June 3, 2016

A Poem by Namrata Pathak: "Devi in a Metropolis - I."

Namrata Pathak's book,Trends in Contemporary Assamese Theatre (2015), maps the contours of experimental theatre in Assam. She has been published in journals like Aneekant: A Journal of Polysemic Thought, DUJES, Muse India, North-East Review, Protocol, Ruminations, and Negotiations etc.

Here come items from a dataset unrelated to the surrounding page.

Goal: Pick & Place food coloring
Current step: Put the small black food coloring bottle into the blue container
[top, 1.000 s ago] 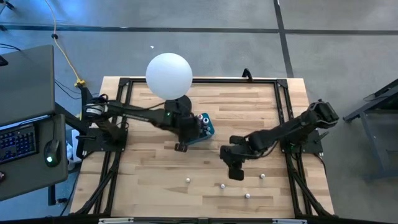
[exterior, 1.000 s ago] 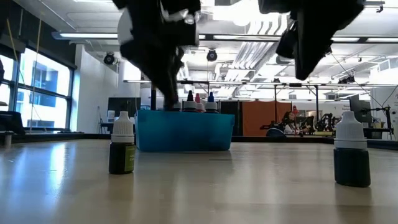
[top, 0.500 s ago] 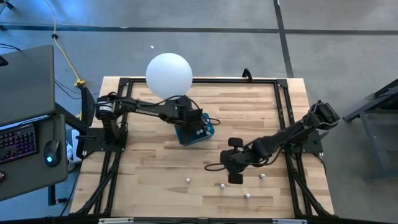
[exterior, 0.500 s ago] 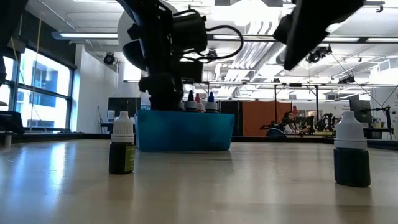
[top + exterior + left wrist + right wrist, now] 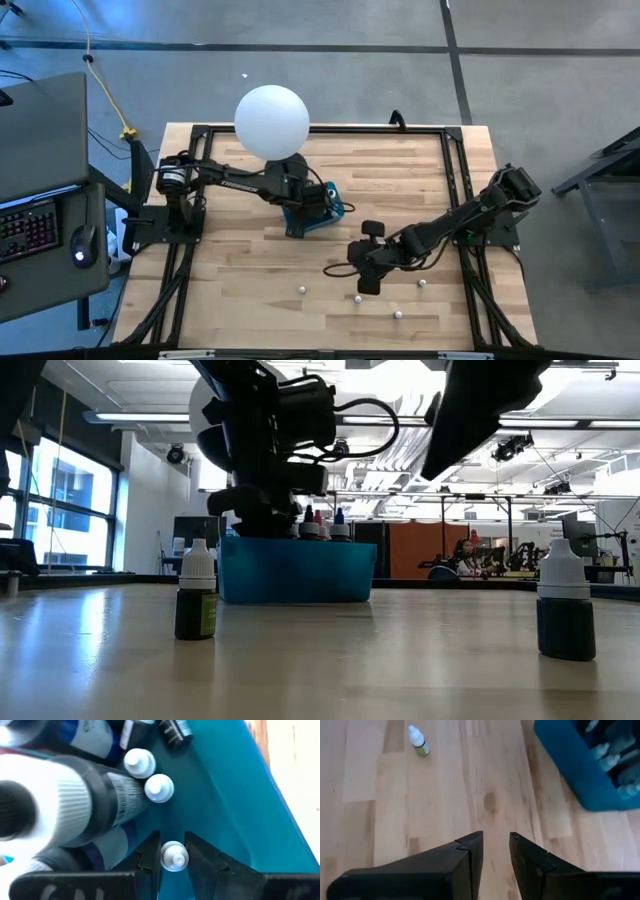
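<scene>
left wrist view puts my left hand (image 5: 173, 851) down inside the teal box (image 5: 240, 795), its fingers (image 5: 150, 852) clasped on the white cap of one food coloring bottle (image 5: 174, 856), more bottles crowded just beside it. from above, that box (image 5: 322, 212) sits mid-surface (image 5: 400, 170). my right hand (image 5: 362, 285) hovers nearer, fingers parted a little and gripping nothing, with a loose bottle (image 5: 356, 298) just beside it and three others (image 5: 398, 314) scattered along the near side.

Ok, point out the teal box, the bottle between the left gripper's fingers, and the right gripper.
teal box (image 5: 296, 571), low view, front wall.
bottle (image 5: 174, 856), left wrist view, white cap.
left gripper (image 5: 173, 854), left wrist view, between fingertips.
right gripper (image 5: 496, 851), right wrist view, between fingertips.
</scene>
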Controlling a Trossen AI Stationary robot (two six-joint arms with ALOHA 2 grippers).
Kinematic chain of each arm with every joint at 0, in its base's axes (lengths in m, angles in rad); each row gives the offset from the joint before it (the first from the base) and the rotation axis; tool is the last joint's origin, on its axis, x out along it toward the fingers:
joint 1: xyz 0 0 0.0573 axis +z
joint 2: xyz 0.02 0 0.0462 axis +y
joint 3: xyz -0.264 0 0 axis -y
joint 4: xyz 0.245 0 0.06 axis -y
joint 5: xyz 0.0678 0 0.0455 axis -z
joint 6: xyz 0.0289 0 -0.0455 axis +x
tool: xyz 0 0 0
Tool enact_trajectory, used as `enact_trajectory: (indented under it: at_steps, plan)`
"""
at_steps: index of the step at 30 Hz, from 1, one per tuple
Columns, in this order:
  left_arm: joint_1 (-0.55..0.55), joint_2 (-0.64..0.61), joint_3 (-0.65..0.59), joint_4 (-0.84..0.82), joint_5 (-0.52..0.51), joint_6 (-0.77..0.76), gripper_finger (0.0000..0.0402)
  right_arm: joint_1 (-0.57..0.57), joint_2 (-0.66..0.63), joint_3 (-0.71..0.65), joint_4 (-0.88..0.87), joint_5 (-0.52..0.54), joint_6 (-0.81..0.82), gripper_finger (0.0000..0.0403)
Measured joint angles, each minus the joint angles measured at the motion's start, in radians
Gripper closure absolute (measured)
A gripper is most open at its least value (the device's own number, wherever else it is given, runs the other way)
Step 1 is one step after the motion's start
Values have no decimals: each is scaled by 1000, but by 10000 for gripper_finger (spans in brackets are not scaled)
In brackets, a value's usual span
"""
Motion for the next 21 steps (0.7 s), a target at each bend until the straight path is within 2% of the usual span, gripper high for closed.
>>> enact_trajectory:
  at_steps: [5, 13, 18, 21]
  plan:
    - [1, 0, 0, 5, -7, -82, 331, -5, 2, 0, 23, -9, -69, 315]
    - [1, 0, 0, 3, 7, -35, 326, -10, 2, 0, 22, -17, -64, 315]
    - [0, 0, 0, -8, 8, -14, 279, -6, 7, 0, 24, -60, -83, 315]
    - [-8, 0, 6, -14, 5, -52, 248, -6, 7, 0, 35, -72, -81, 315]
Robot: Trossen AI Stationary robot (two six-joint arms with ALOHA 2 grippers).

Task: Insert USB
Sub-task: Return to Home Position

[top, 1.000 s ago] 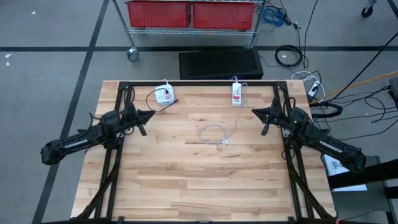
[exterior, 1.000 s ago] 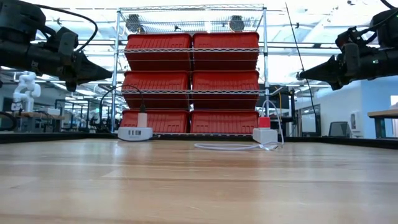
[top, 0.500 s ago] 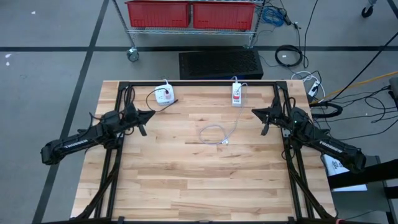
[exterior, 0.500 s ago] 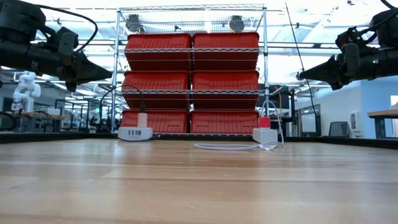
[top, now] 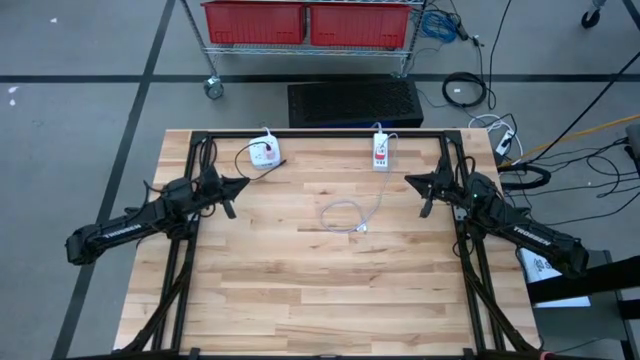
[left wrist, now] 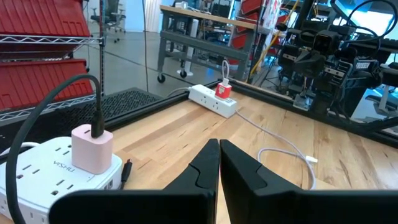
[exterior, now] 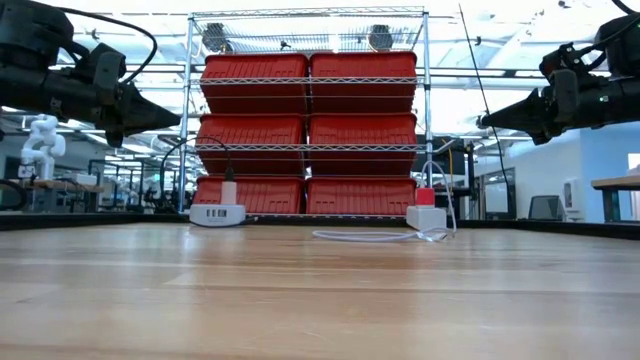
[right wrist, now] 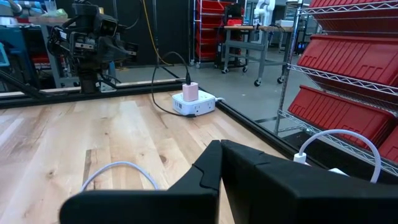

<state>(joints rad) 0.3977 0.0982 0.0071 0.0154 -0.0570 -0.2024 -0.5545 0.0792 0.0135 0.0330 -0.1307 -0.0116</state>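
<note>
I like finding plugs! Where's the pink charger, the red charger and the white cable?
pink charger [left wrist: 91,148], left wrist view, on the middle of its front face.
red charger [left wrist: 224,91], left wrist view, on the middle of its body.
white cable [left wrist: 311,160], left wrist view, on its loose plug end lying on the table.

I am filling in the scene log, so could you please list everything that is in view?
table: one, light wood, under both arms
left power strip: one, white, table's far edge, left
adapter: one, pale pink, plugged into the left power strip
black cable: one, black, plugged into the adapter's top
right power strip: one, white, table's far edge, right of centre
red plug: one, red, in the right power strip
white cable: one, white, looped on the table's middle
bins: six, red, on the wire rack behind the table
mat: one, black, on the floor beyond the table
left gripper: dark, shut, above the table's left side
right gripper: dark, shut, above the table's right side
</note>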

Currently she is working on a women’s writing series, Writing from the Periphery: Women's Writing in the North-East.

Photo Courtesy of Namrata Pathak





Devi in a Metropolis - I


Devi splits open
a trail of bird-prints
in a textured Delhi:
the night is stale like her mouth,
ashen, cigarette-raw,
sitting still
in graphics of de-growth.
Her parched skin
thirsty like the laburnum,
eyes melt the thermodynamic quotient
in seeing the unseen
as sour stocks
braid
the roots
of dwarfish bonsais.


Devi
chews the edge
of the iron bars
in white cross-cuts of the sun.
Fleshy and garrulous, leaf by leaf
the sun walks away.


In the Delhi sky
youths carve a catastrophe
out of clouds,
alignments, light,
rows of feathers
as Devi makes
violence
out of rock-hued letters


Devi grows histories
in landscapes:
of scavenger birds,
talons, and beaks,
of leather-sheaths, scales,
brown swords, two peering eyes,
till one day you misrepresent.
You misrepresent
rhododendrons
tweaking at the corner of her mouth;
you misrepresent
every map on her body.


As she drowns her face
in a psychedelic adultery,
vegetable dyes and
blocks,
she sees all yet none.
Languidly, you let her absorb gods
in medicated quantities.


At once blind but all-seeing
she thrusts out her oblong body
in scavenger feats.  
Devi dismembers.


Marked,
she is the curl of the skin
in a matrix
of ‘hide me’, ‘hide me’.
She wears simmer on her ugly nose-ridge
yet she is seen.


In rickety fans
the stalks of fluorescent yellow
pound the summer
on the back of the ceiling
Devi stokes the heat,
kills it
in perforated sighs of lime water.

Sleep coils in a tapestry of nubile threads
as Devi picks
the starched mushroom-mouths
from the walls.


Her hands are pitcher-flowers in bloom
on the acrid floor
of your house.
Near that stiff barricade that expands
to hold the third-eye of  Devi,
the moon sits cross-legged, not moving an inch.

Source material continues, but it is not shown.